About five years ago I wondered how I would I live my life differently if I lived alone, without children, without Husband. I obsessed about it for nearly a month and made a list. This was not an exercise in emotional terror, but an exploration of how I hem myself up. Do I live exactly how I want? The list used to throb in the back of my mind like a neon sign.
1. I would tattoo my entire back, more if I felt like it, with peacocks and the ocean and flowers -- all bright colors.
2. There would be an area in my living space only for painting and visual art projects. And I would have my own desk and a grossly comfortable reading chair with perfect lighting.
3. I would dance a lot again.
4. I would eat up books.
5. I would stay up as late as I felt like.
6. I would be a vegan like I always wanted to be.
7. I would volunteer my time.
8. I would write more . . .
9. I'd ride a bike everywhere.
The list went on and on until it was glaringly obvious that my notion of freedom was ridiculously paired with solitude. I could do all the things on my list if I cleared my excuses, if I didn't falsely accuse my family of being an obstacle. Every item on this list is a nugget of who I am truly. And if anybody loves those nuggets it's Husband and my girls. They don't hold me back. Only I do that.

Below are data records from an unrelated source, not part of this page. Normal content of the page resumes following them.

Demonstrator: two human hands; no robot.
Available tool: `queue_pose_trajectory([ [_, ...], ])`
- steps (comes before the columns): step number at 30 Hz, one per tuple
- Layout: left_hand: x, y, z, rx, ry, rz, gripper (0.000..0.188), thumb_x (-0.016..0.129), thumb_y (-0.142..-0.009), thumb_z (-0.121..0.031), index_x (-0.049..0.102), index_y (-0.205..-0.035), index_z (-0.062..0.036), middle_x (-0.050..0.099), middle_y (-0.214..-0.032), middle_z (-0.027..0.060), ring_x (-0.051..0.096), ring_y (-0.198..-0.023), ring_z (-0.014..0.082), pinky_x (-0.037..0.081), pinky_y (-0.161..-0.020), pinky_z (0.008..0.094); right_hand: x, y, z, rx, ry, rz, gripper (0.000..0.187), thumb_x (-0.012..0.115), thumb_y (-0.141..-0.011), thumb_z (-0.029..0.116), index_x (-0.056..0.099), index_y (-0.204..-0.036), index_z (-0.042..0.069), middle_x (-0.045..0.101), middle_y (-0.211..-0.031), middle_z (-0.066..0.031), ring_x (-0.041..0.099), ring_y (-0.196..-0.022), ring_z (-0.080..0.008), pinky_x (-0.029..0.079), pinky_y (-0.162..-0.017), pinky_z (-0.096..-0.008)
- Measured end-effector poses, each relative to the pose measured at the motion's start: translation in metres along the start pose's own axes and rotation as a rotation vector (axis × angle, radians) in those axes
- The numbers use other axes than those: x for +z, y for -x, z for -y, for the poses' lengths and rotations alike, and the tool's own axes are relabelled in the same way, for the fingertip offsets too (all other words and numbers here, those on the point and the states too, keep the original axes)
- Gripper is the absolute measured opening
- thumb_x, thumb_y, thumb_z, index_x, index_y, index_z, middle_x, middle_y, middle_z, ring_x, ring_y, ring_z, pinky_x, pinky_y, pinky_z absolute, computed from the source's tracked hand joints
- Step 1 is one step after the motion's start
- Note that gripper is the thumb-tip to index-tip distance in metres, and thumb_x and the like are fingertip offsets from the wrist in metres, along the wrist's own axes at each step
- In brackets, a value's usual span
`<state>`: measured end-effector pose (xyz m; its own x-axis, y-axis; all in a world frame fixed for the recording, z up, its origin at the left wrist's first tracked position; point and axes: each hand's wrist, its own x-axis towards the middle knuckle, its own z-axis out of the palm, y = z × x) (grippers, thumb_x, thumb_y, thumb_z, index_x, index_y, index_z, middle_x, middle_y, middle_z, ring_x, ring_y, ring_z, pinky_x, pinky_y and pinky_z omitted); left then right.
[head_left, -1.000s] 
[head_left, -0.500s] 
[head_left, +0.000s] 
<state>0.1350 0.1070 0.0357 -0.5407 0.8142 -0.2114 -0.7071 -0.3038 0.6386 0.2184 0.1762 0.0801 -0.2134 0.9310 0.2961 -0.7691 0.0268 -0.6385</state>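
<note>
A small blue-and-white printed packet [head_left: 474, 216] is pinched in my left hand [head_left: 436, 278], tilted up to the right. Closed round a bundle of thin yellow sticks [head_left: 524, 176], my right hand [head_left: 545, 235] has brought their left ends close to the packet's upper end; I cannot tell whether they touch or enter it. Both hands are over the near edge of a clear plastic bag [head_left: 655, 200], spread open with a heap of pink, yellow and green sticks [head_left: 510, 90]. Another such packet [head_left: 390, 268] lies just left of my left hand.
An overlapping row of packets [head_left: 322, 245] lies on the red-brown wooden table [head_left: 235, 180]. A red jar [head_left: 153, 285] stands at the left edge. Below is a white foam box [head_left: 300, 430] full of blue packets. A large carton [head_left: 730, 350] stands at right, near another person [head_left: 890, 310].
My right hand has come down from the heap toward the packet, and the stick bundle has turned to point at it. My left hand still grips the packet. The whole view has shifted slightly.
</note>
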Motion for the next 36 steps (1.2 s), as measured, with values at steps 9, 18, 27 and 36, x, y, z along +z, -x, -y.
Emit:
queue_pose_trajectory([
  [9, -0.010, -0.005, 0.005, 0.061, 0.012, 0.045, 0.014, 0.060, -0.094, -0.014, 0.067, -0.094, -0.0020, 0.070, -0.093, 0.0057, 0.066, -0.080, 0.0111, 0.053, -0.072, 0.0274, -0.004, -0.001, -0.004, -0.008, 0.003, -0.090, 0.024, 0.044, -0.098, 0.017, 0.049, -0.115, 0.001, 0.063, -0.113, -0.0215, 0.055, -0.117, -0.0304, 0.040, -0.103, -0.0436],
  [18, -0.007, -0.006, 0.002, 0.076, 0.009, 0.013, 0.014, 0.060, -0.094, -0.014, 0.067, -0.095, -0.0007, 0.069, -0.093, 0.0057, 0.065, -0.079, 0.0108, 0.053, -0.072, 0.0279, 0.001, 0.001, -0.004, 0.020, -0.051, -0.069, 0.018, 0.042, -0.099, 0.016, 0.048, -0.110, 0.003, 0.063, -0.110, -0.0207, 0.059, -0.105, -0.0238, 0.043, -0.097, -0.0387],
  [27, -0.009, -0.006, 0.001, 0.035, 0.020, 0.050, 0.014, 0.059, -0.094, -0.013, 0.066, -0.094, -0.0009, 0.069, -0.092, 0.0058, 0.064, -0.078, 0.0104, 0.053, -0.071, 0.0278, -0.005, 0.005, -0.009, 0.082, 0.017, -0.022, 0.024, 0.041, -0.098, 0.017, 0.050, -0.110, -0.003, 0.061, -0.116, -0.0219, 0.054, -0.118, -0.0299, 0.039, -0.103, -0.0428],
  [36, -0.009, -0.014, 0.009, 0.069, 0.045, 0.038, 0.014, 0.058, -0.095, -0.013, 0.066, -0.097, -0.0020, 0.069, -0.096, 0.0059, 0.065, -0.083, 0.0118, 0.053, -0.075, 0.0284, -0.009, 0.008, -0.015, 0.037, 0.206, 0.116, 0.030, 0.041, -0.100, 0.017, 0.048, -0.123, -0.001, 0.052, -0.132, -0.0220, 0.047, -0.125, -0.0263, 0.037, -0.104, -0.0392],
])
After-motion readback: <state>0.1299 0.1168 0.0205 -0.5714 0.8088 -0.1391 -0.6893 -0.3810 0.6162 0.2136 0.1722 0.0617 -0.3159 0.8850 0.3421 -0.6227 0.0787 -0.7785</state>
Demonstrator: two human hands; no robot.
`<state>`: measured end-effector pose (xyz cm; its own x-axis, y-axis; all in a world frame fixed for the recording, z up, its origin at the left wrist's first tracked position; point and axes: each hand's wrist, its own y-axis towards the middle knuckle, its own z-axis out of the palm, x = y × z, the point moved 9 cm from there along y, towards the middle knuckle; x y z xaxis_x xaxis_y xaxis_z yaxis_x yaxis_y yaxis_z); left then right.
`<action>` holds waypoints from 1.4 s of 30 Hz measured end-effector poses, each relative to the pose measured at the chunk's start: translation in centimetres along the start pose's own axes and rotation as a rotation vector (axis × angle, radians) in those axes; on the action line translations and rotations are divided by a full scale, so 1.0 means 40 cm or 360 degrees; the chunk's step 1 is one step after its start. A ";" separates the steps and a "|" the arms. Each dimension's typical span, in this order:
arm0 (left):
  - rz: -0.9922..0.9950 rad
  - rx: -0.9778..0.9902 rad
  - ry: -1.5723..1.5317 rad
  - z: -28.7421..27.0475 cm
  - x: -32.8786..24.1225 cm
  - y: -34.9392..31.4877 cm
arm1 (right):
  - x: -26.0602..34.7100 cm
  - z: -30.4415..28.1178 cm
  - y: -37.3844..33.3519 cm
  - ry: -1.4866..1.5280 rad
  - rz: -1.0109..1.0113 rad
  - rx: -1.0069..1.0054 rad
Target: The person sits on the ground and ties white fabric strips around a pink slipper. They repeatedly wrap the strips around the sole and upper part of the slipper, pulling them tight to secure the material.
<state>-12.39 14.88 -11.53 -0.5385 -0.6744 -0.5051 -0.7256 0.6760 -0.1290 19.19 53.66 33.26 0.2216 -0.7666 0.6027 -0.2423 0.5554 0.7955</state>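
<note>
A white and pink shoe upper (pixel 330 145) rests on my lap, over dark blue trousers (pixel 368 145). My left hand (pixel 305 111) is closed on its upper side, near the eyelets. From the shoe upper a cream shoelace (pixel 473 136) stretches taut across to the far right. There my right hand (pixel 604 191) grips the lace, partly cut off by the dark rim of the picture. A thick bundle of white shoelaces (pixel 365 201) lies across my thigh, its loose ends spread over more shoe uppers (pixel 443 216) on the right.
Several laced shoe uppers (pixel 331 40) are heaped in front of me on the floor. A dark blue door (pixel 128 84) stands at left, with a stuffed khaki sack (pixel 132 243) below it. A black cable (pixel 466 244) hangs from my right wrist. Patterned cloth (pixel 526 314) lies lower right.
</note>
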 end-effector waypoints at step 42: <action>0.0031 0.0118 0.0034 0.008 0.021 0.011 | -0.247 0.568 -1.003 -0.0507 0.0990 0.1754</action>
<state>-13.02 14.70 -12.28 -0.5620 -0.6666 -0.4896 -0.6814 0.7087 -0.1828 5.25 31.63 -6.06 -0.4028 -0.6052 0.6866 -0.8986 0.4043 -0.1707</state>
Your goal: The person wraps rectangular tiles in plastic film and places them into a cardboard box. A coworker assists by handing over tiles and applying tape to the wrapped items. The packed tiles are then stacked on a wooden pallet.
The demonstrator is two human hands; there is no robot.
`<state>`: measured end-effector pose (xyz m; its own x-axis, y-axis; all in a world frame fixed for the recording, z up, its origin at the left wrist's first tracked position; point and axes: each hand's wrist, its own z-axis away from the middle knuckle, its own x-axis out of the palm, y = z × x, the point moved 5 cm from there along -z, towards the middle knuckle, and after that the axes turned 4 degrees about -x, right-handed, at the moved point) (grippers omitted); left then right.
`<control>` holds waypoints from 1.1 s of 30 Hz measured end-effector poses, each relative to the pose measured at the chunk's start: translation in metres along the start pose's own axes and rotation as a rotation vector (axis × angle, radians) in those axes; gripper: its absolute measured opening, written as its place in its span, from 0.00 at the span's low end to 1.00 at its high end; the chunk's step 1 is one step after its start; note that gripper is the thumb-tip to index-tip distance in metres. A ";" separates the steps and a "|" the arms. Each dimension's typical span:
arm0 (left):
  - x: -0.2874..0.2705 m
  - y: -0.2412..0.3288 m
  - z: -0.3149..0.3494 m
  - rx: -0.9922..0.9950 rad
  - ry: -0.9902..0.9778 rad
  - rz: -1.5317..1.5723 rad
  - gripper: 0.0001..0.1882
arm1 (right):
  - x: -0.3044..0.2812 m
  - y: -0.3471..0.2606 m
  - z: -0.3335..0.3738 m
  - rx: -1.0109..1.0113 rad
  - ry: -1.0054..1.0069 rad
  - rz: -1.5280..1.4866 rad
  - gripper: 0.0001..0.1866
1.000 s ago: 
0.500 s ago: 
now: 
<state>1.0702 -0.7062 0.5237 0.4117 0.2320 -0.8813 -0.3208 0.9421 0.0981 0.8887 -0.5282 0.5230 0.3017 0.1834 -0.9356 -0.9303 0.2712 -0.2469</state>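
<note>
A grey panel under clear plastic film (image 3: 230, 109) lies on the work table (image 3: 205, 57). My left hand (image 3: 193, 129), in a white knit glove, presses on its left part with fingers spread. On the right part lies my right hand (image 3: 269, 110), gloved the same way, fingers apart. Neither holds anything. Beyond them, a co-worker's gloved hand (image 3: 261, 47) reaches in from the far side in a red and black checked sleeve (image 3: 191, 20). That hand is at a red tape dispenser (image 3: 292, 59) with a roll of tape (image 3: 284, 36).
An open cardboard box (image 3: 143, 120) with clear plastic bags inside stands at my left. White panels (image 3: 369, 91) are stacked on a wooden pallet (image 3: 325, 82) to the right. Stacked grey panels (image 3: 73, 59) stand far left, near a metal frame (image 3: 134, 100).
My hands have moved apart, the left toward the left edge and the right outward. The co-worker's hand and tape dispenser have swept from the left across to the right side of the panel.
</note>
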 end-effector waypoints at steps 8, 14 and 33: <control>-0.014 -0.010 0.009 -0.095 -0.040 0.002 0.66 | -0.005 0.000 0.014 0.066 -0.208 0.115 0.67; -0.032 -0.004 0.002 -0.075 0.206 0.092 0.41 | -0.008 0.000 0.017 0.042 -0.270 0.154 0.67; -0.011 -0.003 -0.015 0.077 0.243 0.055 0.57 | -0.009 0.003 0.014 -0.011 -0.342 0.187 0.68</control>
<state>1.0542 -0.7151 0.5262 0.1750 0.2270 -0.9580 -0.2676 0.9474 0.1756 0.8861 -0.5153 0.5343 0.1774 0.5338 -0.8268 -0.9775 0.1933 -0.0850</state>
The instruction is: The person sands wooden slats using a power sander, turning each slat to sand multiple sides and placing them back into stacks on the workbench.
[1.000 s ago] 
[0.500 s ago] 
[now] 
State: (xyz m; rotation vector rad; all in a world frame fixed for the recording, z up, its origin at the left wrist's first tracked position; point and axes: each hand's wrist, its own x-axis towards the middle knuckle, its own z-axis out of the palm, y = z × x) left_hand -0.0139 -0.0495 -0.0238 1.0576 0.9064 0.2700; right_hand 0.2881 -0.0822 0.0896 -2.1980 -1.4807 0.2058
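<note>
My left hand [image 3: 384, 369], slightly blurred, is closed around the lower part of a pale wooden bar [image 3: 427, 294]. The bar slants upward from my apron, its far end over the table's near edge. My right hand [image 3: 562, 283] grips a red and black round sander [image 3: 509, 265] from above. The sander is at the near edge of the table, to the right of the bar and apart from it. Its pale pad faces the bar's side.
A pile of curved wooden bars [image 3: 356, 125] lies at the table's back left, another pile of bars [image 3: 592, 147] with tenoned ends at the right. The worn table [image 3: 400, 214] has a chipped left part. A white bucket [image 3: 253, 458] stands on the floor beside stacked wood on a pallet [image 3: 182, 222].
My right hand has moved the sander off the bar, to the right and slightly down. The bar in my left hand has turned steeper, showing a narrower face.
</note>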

Over these past years, I've slowly implemented my list. I add as I can. I don't force or rush it. There is a deep satisfaction in thoughtfully and so consciously placing each piece.
A couple years ago, this list transformed into a This Is Me List. It's sort of a life goal list but written as affirmations. Like, I eat 70% raw. Or, I submit my fiction for publication once a quarter. I am charitable. I paint. I dance. I am a good friend. I am grateful, always. The list is really long, sectioned into categories. And I read it a lot and I revise it sometimes. I keep a tiny print-out of it in my wallet. My birthday is coming later this month, and this is when I examine my list the most. Do I live how I want? Do I contribute? How can I soak it all up more? What is necessary and what is not. The mental stuff I work on a lot. The fine tuning of compassion is a worthwhile and never-ending topic for me. I am slower to diligently work on things like writing and painting and dance, things that take serious, physical time. Time is still my grandest excuse no matter how legitimate.
But since moving, I've been dancing a lot. I sought out a major dance studio in the area and just threw myself in a few days a week. The studio is classically weathered with a blotchy wood floor laced with a sweat smell. There’s a wall fully mirrored in front and a wall of all windows in the back that look out to a bumpy, brick courtyard. I dance in the back and when I’m on the floor in full stretch I look out to the trees in the courtyard, large leaves rustling against a marine-layered sky, and I thank god for my life.
I was pretty fearful and madly intimidated to dance at a real studio again, to be in a structured jazz or hip hop class along with more trained dancers. It's an environment that can be stiflingly judgmental and cliquish, but I realized that at 39 years old, I could honestly give a shit. It's so liberating. I dance all out, and I mean Fuck-It All Out. More than I did when I was younger taking class. More than most of the young dancers around me do, so self conscious of coolness and judgment. I dance strictly for the joy of movement to rhythm. My technique is so busted, but I feel music deeply. During a class I am able to hitch my body to my emotions and let them both fly. It’s soul-clearing. The teachers have been ridiculously encouraging and kind, and the other dancers can't figure out my apparent angle so no one has talked to me yet even when I lamely try to connect a little. Eesh.
Dancing again -- a glaring item on my list, a thing I thought might never happen as I grew older -- was the type of decision that made me wonder why I had given up on this side of myself. I had really blocked out how much dance ignites so much in me. I mean, goddamn, how do you let yourself forget that? I often grapple with the practicality of things. Like, what's the point if it's not actively contributing to something or if it doesn’t have solid end result? I’ll never be a professional dancer or a teacher. I may never get to an advanced level, but is feeling good and having joy in an exact moment without one goal attached to it enough? I testify that it is. Inadvertently this ignition, this release overflows into everything else. It also encourages me to keep working on my list no matter how long or wild or impractical or idealistic. Even if I never do the things listed perfectly, I am encouraged that the effort and the motivation and staying true to them are purely enough.